About this series
Ever since I first saw VPP - the Vector Packet Processor - I have been deeply impressed with its performance and versatility. For those of us who have used Cisco IOS/XR devices, like the classic ASR (aggregation service router), VPP will look and feel quite familiar as many of the approaches are shared between the two.
Load balancing is one of those topics that sounds deceptively simple until you think about it for a while. In this article I take the VPP load balancer plugin out for a spin, fix a handful of API bugs, and add two small new features that make running it in production a little bit easier.
Introduction
IPng runs services that want to be reachable via as few public IP addresses as possible. Let’s say I want to run a DNS resolver or authoritative nameserver or even the IPng website, but I want these to be highly available and perhaps scale to more traffic than one backend server could provide. What are my options?
My first option is just put a bunch of servers online and give them all an A/AAAA record, and put
them all in DNS, say 7 webservers, and then point ipng.ch to those. It’s clumsy, notably if one
server is down for maintenance or failure, one seventh of the traffic may still want to reach it.
Also, removing a server will have lots of lingering traffic stay on the webserver, as clients are
sometimes slow to pick up the DNS changes, even if my TTL is low.

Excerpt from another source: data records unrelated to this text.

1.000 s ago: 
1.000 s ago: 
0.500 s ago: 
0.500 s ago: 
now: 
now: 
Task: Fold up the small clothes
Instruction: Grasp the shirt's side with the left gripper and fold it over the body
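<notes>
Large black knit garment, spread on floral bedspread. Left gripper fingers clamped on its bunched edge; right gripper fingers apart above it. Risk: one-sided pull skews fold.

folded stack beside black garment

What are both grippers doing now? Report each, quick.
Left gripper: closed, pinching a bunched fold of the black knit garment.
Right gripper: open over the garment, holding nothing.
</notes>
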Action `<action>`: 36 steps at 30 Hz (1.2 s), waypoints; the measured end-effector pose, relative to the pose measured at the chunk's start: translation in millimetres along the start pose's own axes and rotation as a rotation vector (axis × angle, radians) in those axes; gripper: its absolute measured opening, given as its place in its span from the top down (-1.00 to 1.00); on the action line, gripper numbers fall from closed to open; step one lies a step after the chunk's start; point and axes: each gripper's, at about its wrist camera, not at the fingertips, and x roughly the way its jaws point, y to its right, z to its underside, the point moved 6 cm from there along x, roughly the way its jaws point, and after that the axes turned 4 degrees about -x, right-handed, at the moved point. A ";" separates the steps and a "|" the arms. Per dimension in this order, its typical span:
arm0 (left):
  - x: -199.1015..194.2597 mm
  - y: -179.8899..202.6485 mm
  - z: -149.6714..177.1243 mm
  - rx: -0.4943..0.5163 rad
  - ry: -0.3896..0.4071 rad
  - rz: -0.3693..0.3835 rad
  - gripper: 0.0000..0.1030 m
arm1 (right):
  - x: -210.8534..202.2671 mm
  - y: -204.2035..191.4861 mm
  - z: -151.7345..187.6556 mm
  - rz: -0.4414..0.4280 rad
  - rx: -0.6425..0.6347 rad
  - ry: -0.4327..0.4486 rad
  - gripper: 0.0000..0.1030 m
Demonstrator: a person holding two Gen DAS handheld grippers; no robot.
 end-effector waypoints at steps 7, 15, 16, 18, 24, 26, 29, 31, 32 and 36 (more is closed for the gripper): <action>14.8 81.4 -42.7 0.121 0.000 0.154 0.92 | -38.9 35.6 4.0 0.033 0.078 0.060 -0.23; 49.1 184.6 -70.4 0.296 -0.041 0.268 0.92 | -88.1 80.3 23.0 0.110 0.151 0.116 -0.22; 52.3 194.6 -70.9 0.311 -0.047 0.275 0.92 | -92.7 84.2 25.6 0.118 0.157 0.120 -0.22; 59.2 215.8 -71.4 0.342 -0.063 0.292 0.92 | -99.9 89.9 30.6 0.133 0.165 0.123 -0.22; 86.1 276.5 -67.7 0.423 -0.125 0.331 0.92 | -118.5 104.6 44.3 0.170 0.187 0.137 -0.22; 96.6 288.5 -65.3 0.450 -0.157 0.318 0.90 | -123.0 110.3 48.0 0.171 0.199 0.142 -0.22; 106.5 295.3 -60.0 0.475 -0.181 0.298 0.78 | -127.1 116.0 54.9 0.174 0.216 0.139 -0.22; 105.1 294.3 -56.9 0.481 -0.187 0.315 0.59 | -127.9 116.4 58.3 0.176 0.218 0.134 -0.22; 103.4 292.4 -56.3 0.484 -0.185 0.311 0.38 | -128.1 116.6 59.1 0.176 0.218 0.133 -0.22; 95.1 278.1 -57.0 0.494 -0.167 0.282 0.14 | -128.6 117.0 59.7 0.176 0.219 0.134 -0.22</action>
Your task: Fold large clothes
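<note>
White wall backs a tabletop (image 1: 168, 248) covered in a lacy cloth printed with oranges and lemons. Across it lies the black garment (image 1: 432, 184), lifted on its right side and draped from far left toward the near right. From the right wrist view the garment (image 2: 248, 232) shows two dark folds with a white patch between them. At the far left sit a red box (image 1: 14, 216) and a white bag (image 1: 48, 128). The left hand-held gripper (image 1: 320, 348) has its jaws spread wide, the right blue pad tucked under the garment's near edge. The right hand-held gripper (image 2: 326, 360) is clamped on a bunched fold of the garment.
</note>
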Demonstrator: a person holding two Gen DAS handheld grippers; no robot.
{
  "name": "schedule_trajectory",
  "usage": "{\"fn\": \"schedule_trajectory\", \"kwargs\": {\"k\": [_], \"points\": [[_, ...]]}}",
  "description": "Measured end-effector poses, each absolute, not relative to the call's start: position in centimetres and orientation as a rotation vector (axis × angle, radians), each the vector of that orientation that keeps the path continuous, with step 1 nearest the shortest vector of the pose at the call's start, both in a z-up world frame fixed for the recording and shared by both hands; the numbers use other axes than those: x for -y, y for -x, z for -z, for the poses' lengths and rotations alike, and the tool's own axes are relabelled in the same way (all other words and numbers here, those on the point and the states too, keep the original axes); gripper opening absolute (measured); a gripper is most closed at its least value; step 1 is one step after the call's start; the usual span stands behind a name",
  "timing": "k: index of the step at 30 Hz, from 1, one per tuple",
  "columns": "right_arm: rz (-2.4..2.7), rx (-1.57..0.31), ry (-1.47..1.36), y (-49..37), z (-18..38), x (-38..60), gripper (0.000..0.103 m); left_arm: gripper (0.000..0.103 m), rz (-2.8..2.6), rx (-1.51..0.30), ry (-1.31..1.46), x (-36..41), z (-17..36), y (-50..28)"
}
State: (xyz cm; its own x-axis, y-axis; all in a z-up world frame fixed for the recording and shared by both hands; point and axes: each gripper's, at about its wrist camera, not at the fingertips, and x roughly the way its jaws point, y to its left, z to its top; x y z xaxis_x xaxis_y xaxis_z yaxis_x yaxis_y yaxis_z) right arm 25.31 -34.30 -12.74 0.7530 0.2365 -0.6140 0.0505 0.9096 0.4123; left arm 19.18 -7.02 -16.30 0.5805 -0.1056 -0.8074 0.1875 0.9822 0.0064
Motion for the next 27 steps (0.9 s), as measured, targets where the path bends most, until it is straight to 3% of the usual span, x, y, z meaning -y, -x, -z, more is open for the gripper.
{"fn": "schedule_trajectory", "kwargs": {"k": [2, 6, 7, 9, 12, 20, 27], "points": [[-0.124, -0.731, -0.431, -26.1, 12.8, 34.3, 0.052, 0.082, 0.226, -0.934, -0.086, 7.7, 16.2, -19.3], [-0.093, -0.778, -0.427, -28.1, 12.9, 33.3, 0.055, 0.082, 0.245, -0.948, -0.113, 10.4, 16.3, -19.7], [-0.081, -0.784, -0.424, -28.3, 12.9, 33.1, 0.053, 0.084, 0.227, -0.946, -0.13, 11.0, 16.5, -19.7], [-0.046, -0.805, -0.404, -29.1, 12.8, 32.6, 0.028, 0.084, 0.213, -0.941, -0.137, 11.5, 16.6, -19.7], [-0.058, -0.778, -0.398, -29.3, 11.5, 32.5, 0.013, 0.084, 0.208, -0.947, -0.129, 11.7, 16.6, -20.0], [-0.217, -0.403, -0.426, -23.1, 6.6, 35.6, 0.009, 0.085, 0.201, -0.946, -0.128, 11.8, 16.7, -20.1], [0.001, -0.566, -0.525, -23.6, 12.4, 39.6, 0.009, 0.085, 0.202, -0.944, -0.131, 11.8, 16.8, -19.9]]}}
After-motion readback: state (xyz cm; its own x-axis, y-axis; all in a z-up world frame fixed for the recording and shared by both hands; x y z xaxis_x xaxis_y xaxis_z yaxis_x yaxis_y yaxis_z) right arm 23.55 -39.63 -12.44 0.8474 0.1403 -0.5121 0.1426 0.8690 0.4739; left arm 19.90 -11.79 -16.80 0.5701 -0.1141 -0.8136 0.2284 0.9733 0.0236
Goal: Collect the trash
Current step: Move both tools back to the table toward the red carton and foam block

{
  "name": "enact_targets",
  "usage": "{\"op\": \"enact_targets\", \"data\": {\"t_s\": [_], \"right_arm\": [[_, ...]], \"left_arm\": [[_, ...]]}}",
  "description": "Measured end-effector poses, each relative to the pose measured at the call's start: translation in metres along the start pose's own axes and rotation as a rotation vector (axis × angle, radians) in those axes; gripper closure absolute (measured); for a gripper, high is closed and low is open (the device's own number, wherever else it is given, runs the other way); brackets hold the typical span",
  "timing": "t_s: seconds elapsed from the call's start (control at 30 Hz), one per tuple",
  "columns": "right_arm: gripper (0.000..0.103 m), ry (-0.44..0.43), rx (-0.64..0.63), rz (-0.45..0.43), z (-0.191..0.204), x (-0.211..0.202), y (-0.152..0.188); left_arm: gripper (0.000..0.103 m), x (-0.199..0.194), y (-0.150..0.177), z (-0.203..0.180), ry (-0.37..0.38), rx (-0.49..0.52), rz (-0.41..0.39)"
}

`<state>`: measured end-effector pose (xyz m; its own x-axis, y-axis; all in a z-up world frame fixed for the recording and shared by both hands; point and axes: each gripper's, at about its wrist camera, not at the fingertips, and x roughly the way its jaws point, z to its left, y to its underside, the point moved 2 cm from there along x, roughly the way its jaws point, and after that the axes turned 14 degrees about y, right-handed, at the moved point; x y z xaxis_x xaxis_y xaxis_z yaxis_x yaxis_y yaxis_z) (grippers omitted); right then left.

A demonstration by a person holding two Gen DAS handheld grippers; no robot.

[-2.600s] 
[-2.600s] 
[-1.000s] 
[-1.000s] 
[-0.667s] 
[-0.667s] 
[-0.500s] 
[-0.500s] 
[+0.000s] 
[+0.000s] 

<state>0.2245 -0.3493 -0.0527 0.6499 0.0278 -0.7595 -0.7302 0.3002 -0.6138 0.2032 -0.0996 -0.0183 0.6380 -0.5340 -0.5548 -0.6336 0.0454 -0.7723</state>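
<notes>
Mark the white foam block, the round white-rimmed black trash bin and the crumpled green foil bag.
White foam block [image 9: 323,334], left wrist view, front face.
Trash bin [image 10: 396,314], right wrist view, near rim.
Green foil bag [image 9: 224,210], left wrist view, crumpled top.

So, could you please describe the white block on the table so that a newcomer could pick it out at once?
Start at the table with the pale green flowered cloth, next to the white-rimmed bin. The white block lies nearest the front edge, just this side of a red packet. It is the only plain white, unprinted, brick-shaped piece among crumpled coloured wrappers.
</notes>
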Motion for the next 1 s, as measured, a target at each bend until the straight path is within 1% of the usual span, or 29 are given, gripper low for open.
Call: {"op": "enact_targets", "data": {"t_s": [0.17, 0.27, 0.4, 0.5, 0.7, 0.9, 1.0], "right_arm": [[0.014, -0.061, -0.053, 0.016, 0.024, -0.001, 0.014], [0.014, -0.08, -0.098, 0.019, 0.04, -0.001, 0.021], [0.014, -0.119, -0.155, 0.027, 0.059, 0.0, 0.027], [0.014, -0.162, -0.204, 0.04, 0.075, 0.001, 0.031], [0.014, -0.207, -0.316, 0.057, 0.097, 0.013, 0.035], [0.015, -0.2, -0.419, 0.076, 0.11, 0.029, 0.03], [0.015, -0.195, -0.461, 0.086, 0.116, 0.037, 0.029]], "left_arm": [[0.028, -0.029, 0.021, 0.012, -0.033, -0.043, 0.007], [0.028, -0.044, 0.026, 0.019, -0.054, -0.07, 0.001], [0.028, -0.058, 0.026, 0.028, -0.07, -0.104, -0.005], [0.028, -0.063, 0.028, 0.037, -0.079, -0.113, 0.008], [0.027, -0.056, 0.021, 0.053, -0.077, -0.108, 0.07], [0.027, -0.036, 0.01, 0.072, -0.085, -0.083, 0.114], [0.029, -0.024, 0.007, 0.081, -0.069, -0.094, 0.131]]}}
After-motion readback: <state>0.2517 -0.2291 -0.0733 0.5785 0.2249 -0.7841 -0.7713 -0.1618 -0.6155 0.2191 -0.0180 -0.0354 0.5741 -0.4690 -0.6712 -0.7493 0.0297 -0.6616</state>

Let me show you an example:
There are two main problems with this graph:
-
Load imbalance: there are seven webservers in this graph, but somehow only three of them are getting traffic, the others are not. One is much more heavily loaded (
nginx0.chrma0) than the others. It’s receiving 1.2kqps while others are receiving ~40qps. This poses a risk when the clients that are somehow attracted to this instance grow, they may overwhelm this little webserver, even if there are six others that could help out! -
Drains take forever: The green graph was a drain of
nginx0.nlams2due to a pending maintenance window as the datacenter is closing and the server needs to be physically moved. I put in the DNS change at around 16:15 UTC and the traffic finally dropped at 21:45, a full five hours (!) later. And believe it or not, the TTL was 15 minutes on these records. Some clients just don’t get the hint …
Load balancing 101
A naive load balancing solution is to simply round-robin: send each new packet to the next backend in the list. That works reasonably well for stateless UDP traffic like DNS, although even with DNS there is a gotcha: some DNS queries need TCP, for example those that are too big to fit in a single UDP packet, and they will not be tolerant of naive packet round robin. For TCP this naive load balancing solution quickly falls apart, because every packet in a connection needs to reach the same backend. Sending a SYN to backend A and the subsequent ACK to backend B will not establish a TCP connection.
The classical answer is to keep per-session state on the load balancer: a table that maps a 5-tuple of {source IP, destination IP, source port, destination port, protocol} to a chosen backend. That works, but it introduces a stateful bottleneck. At line rate on a load balancer handling millions of flows and packets/sec, maintaining and synchronising that table across multiple CPU threads is expensive. It also means that if the load balancer restarts, every existing TCP session breaks.
What if there was some form of consistent hashing: given the 5-tuple of a packet, the load balancer might always select the same backend deterministically, without storing any per-session state. If backends come and go, only the flows that were assigned to the changed backend are affected — all other flows keep working. Google solved this problem at scale and published their solution. They call it Maglev.
Introducing Maglev
Google’s Maglev load balancer has been running in production since 2008 and I happen to know several of its authors - as a personal aside I was sad to learn that Cody Smith, with whom I shared an office and a team for many years, passed away earlier this year. Rest in peace, Cody!
The Google team published their design at NSDI 2016 in the paper [Maglev: A Fast and Reliable Software Network Load Balancer]. It is worth reading in full — the paper is well written and covers not only the hashing algorithm but also the wider architecture of how Google handles frontend traffic at scale.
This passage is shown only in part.